Directions for this task -> Could you print the stretch of lines below from the one with "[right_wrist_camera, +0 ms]" through the one with "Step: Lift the", exactly as they stand and without any pictures?

Material to process ->
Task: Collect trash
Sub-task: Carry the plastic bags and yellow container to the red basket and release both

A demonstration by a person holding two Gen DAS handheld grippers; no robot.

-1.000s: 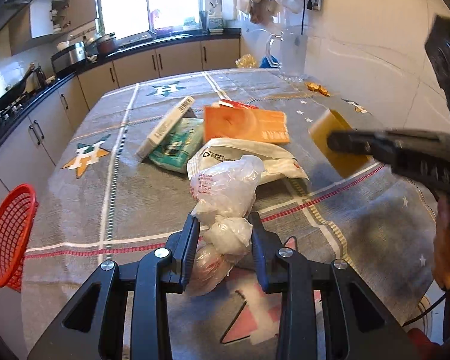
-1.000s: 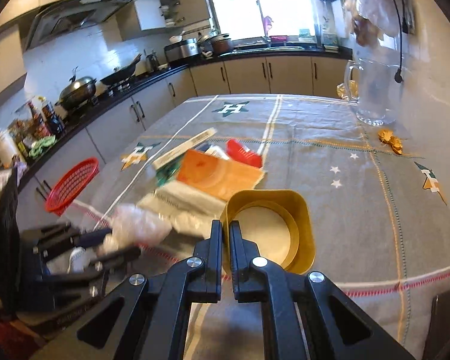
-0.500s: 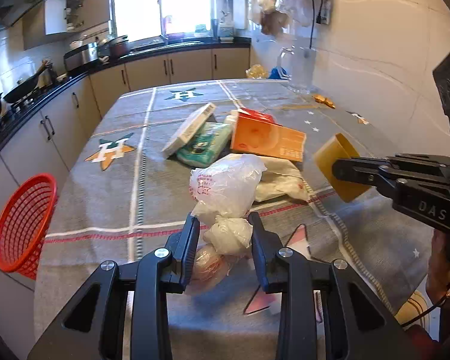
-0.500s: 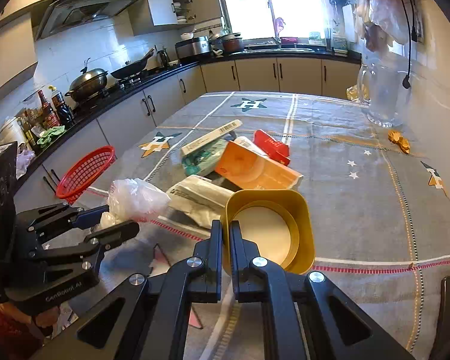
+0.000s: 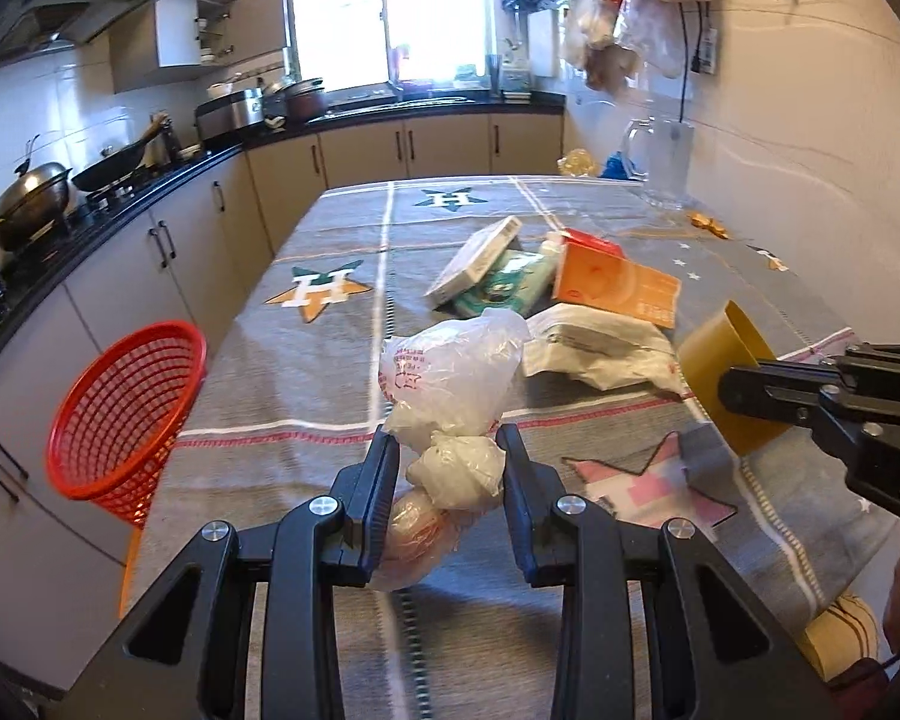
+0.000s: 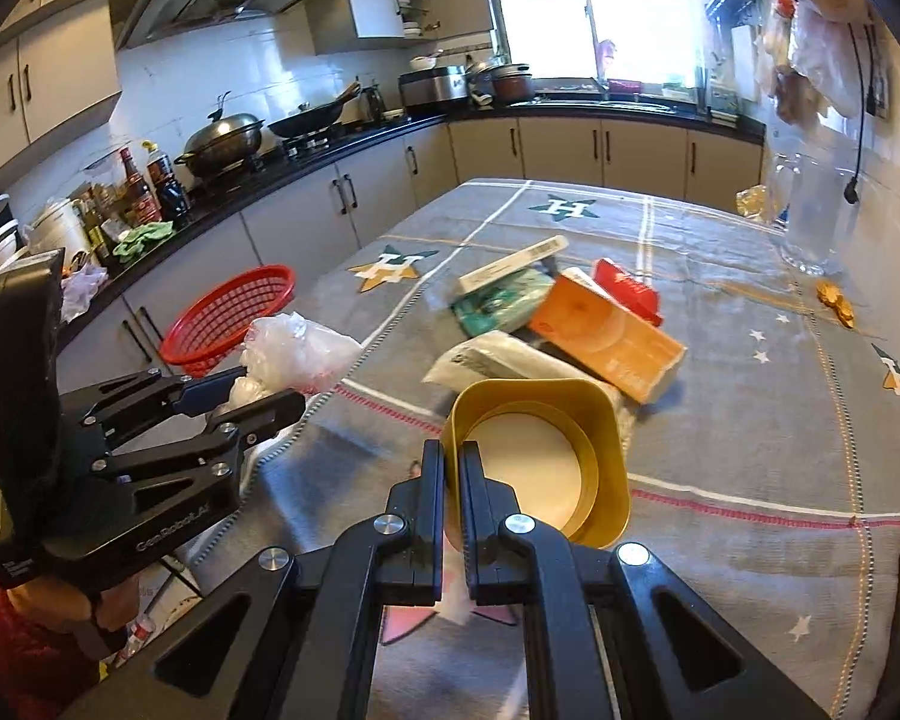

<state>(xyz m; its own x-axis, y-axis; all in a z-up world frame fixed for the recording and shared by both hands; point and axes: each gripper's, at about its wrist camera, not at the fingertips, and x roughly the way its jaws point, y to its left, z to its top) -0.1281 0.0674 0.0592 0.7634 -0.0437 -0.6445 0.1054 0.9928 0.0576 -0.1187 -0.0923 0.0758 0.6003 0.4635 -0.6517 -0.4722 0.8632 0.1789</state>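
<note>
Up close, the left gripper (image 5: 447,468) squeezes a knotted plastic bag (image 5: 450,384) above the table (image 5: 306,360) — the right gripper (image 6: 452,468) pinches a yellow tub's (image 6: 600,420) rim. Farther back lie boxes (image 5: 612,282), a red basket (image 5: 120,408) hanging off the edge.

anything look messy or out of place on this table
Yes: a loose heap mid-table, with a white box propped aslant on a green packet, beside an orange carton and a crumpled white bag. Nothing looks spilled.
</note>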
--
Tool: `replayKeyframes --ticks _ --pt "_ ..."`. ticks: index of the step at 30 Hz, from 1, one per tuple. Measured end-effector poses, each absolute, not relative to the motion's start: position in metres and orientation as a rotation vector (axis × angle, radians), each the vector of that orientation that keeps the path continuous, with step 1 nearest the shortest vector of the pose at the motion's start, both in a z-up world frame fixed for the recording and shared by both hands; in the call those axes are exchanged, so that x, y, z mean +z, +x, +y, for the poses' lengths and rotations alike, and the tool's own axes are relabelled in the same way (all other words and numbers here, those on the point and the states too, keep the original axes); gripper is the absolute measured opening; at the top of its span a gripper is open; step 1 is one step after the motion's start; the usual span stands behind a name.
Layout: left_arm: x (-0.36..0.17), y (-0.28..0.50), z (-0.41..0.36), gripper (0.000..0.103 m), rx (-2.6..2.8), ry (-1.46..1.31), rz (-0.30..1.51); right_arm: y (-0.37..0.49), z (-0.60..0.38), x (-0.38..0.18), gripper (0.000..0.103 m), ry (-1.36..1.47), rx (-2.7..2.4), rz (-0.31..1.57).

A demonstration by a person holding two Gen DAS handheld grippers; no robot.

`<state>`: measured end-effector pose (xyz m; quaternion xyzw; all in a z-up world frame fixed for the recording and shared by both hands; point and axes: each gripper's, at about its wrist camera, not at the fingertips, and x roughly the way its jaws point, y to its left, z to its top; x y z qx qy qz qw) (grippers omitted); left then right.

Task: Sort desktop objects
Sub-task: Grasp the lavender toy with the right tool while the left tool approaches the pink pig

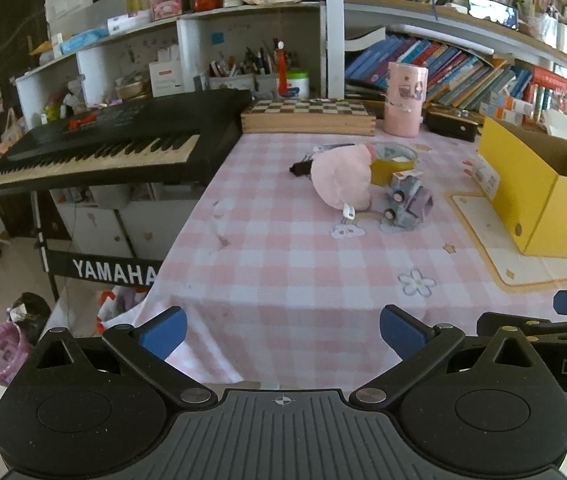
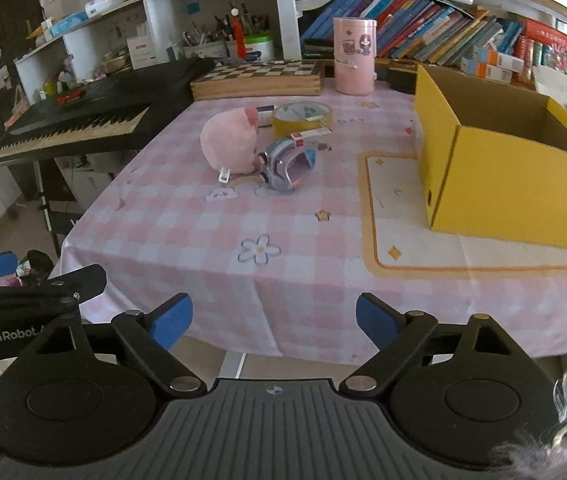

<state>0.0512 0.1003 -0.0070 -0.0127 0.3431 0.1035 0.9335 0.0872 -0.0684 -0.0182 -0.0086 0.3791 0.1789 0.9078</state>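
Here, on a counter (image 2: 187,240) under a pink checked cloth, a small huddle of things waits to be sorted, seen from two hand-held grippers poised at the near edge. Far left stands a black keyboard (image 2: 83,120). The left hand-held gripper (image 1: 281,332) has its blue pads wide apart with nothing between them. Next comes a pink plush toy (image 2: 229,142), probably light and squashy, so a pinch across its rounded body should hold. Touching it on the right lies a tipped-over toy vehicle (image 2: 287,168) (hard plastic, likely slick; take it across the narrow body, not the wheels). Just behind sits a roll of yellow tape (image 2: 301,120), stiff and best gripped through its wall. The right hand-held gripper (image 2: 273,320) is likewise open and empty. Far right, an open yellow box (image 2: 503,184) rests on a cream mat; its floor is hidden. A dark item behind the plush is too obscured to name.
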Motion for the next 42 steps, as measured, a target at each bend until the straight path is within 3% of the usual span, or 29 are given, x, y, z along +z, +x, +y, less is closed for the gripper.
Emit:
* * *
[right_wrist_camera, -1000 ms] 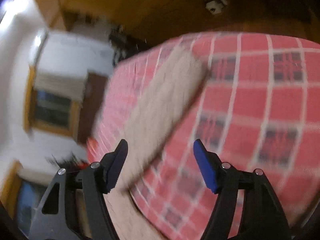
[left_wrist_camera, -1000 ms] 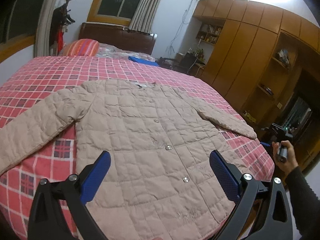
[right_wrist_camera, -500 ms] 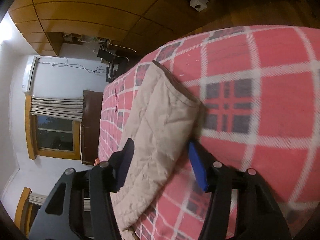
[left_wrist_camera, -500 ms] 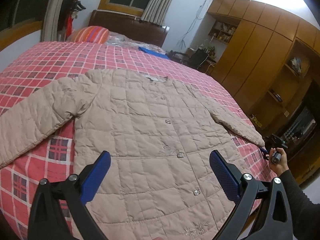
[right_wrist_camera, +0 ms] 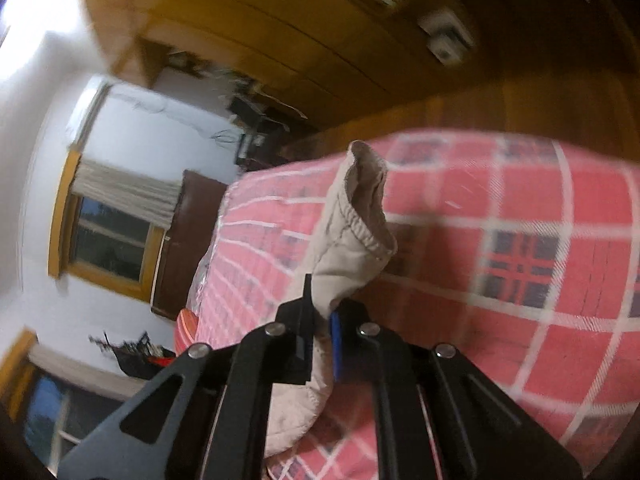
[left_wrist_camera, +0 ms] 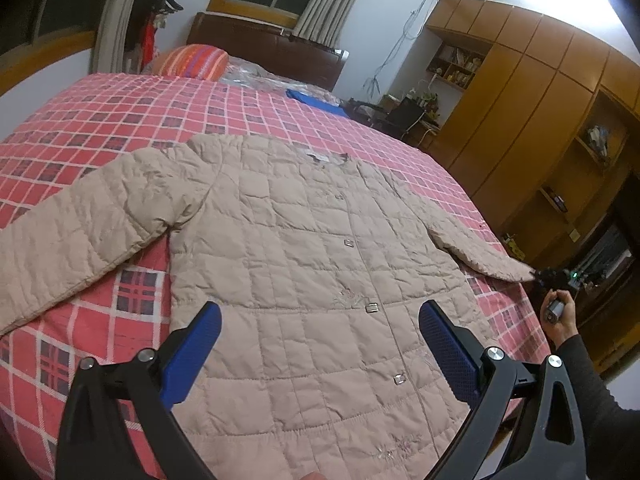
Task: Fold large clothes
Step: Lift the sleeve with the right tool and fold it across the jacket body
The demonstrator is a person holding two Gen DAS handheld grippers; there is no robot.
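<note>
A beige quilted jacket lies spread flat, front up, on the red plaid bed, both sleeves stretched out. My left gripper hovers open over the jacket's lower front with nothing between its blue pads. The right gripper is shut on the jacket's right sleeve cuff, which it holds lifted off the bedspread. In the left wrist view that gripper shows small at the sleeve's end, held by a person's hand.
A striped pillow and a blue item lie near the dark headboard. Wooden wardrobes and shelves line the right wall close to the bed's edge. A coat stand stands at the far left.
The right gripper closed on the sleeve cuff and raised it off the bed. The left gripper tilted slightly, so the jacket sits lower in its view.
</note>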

Solved problem ->
[right_wrist_camera, +0 ms] 
[left_wrist_camera, +0 ms] 
Task: Fold large clothes
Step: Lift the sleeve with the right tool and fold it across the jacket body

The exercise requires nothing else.